▸ Aim of the task: Restate verbatim the span of lines below between the line with "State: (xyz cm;" and the line with "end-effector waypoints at", including those two lines, and only that span.

▸ Material provided:
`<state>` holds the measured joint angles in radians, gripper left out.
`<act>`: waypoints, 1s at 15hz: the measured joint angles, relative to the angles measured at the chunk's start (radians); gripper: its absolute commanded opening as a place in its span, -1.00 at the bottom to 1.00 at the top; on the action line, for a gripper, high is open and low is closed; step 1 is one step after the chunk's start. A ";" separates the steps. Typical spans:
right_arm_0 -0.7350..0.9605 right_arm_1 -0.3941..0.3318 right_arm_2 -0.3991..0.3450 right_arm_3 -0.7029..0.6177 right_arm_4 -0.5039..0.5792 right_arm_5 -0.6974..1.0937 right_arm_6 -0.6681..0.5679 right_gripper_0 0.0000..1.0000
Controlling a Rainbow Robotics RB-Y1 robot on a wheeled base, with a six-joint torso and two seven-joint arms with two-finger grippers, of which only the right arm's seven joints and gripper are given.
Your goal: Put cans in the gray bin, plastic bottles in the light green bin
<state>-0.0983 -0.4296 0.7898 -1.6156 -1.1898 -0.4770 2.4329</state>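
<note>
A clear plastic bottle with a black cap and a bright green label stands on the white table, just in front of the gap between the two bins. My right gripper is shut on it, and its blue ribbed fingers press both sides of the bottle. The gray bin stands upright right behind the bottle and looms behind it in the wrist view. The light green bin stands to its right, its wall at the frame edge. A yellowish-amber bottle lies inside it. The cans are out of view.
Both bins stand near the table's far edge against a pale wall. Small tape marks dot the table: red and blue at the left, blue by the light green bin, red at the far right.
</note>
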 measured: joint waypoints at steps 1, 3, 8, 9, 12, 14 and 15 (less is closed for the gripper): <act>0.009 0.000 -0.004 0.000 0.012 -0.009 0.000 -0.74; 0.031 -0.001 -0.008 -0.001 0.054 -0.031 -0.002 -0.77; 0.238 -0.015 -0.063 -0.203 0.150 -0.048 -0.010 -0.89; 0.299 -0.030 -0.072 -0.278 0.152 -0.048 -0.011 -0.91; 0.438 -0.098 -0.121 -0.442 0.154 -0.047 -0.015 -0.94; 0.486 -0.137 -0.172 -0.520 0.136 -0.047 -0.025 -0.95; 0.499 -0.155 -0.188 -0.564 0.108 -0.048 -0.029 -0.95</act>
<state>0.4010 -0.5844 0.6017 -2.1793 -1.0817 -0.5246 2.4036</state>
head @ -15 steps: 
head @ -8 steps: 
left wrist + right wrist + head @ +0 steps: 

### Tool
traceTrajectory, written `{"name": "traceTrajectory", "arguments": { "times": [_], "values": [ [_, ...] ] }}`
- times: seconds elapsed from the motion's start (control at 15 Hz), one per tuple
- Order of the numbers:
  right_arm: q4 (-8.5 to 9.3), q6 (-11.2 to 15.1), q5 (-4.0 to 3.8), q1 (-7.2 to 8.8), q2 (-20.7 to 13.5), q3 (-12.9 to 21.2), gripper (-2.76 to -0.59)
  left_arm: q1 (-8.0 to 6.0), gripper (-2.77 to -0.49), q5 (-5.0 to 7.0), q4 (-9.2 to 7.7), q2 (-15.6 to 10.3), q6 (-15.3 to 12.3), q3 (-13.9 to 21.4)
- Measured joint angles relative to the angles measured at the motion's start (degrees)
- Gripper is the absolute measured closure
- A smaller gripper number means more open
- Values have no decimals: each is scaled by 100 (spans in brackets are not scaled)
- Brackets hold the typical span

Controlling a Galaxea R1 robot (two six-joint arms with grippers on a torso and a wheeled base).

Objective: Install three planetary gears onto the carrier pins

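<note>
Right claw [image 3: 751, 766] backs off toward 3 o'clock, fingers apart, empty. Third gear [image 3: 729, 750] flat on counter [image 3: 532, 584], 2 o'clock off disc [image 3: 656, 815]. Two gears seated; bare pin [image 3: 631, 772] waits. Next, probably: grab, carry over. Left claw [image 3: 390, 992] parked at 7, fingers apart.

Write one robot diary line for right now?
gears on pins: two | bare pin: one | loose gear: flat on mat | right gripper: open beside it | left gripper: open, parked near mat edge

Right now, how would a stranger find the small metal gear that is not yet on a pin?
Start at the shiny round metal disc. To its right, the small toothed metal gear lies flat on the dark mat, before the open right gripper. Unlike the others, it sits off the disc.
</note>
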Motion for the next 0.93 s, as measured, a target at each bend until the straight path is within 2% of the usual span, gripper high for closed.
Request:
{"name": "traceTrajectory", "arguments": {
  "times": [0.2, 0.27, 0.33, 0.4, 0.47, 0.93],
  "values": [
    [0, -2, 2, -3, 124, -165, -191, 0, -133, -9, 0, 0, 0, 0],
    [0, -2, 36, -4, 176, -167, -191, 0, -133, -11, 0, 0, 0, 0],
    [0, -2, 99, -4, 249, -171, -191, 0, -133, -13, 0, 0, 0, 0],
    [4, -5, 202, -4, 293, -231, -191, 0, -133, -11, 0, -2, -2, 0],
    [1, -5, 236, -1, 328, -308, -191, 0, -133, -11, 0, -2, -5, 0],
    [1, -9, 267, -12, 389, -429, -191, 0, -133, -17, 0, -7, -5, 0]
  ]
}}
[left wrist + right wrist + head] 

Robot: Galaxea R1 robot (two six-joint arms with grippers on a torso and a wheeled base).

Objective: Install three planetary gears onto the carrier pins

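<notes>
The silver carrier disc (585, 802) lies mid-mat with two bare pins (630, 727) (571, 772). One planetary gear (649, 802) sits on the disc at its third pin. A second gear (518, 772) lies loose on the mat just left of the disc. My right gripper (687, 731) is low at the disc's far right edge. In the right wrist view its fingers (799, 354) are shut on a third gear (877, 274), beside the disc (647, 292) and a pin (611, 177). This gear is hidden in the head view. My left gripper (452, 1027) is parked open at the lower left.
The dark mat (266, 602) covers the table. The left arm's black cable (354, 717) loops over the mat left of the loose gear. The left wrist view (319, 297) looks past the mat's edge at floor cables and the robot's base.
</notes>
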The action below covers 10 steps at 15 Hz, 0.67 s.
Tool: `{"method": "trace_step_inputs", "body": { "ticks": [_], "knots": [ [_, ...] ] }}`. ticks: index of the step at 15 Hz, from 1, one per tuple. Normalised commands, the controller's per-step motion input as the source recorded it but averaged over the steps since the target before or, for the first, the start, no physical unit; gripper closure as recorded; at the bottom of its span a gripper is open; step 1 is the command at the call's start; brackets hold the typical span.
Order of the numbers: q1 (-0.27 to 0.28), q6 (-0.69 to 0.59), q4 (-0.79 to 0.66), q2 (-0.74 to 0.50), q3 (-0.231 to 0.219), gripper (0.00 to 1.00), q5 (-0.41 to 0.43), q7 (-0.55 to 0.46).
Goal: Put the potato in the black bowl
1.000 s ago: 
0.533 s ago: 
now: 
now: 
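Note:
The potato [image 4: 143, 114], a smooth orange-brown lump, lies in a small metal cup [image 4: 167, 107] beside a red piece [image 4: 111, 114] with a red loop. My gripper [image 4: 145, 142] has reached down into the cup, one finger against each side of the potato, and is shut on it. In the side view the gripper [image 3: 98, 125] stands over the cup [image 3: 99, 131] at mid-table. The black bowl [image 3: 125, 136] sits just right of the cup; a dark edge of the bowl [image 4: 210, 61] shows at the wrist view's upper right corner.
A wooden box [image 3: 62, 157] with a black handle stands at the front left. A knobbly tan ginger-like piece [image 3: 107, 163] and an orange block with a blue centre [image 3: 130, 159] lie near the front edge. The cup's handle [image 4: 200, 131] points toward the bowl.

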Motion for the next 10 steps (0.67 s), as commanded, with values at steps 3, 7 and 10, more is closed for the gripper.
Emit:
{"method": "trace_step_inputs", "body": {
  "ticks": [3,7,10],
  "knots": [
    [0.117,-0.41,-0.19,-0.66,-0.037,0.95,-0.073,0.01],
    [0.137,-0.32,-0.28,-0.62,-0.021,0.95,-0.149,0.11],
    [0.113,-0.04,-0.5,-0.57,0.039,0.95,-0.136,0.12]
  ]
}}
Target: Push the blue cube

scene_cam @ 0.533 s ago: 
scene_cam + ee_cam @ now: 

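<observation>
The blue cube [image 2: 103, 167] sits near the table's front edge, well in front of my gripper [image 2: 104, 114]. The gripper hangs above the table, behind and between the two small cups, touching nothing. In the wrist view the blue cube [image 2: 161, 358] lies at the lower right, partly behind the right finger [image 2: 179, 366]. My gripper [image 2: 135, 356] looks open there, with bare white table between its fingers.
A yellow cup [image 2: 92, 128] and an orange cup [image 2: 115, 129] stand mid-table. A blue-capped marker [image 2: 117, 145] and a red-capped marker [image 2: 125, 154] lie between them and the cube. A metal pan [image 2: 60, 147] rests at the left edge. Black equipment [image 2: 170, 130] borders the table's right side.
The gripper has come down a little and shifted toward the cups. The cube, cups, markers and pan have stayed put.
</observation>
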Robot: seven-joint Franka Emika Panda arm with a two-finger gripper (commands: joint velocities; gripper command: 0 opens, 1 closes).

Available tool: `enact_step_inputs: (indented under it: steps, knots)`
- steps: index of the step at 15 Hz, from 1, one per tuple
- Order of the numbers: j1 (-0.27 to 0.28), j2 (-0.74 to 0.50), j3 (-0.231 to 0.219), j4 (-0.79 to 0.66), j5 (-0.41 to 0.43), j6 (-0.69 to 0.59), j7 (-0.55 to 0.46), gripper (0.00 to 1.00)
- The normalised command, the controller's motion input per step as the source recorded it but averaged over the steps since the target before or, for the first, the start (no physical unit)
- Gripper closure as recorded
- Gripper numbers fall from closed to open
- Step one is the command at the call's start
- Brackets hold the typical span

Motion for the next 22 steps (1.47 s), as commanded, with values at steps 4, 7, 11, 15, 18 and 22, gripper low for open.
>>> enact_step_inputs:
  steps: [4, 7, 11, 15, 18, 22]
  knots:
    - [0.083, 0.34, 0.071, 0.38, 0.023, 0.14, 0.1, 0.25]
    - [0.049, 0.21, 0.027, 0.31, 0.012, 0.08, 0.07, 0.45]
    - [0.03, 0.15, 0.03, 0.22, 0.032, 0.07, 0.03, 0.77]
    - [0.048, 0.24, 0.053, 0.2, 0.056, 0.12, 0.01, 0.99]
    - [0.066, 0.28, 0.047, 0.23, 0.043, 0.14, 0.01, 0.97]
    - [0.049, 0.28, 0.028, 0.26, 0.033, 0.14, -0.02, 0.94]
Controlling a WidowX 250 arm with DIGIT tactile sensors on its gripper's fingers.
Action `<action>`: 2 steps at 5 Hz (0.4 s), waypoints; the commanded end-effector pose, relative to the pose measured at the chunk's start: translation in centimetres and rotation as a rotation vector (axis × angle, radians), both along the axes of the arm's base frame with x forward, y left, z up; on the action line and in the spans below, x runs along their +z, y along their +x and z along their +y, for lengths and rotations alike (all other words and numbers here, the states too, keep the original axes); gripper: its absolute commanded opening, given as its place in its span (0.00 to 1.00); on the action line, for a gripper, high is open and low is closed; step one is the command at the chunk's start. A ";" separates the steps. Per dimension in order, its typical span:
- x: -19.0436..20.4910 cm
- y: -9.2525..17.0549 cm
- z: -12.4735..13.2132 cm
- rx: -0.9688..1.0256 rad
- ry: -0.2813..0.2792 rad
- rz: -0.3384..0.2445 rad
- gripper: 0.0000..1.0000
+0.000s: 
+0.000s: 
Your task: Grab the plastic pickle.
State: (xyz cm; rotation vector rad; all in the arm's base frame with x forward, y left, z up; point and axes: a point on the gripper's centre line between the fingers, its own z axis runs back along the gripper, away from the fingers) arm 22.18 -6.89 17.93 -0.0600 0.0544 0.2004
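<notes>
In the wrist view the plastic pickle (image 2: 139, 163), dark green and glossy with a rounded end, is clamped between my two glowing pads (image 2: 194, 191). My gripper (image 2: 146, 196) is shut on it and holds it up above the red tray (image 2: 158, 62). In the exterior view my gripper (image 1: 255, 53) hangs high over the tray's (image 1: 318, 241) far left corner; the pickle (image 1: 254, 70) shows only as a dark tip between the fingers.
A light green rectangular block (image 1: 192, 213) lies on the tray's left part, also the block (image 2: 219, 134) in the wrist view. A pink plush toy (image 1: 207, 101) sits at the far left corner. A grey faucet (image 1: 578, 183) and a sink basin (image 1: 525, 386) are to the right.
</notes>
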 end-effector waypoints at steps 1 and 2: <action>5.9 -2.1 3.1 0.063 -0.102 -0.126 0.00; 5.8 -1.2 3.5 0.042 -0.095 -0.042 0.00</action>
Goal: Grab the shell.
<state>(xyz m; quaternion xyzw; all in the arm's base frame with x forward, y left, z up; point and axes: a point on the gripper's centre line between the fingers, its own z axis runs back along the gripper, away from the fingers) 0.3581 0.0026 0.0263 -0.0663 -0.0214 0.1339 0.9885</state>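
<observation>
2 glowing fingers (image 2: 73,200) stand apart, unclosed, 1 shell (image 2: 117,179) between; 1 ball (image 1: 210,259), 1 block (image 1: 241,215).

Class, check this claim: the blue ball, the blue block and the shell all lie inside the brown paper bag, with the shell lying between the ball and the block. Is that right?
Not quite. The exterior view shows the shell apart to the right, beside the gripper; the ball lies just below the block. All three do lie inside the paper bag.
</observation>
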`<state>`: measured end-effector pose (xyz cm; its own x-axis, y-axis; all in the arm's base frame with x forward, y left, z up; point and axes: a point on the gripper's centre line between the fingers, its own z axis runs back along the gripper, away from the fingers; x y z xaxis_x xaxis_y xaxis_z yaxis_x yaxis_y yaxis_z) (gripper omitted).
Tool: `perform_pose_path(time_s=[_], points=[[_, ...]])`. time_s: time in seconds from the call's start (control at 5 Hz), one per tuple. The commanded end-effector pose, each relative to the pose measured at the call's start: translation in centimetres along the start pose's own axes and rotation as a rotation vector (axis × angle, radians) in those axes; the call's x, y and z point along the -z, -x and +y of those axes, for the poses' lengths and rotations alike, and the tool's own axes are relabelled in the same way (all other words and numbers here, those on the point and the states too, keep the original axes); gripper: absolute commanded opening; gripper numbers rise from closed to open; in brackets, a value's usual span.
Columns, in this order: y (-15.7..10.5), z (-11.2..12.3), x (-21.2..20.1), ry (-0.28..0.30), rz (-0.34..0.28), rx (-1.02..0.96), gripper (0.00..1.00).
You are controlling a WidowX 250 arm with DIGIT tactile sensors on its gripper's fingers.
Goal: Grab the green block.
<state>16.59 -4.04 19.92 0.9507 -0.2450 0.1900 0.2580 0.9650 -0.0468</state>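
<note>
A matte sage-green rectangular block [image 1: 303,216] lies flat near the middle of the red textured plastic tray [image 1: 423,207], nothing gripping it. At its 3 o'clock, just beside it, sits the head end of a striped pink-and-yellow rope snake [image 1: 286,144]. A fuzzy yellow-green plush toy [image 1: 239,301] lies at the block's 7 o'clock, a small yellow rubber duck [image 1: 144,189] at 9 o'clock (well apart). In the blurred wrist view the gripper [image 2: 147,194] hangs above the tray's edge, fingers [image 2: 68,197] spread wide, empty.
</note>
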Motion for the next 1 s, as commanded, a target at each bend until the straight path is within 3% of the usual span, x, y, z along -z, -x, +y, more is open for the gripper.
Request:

▸ Solution for this task:
State: (xyz cm; rotation vector rad; all in the arm's base frame with x forward, y left, z up; point and axes: a point on the gripper's centre line between the fingers, its own z axis runs back along the gripper, away from the fingers) arm 22.18 -6.89 17.93 -0.0600 0.0544 0.2004
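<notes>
In the wrist view the plastic pickle (image 2: 139, 163), dark green and glossy with a rounded end, is clamped between my two glowing pads (image 2: 194, 191). My gripper (image 2: 146, 196) is shut on it and holds it up above the red tray (image 2: 158, 62). In the exterior view my gripper (image 1: 255, 53) hangs high over the tray's (image 1: 318, 241) far left corner; the pickle (image 1: 254, 70) shows only as a dark tip between the fingers.
A light green rectangular block (image 1: 192, 213) lies on the tray's left part, also the block (image 2: 219, 134) in the wrist view. A pink plush toy (image 1: 207, 101) sits at the far left corner. A grey faucet (image 1: 578, 183) and a sink basin (image 1: 525, 386) are to the right.
</notes>
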 end-effector waypoints at steps 1 and 2: <action>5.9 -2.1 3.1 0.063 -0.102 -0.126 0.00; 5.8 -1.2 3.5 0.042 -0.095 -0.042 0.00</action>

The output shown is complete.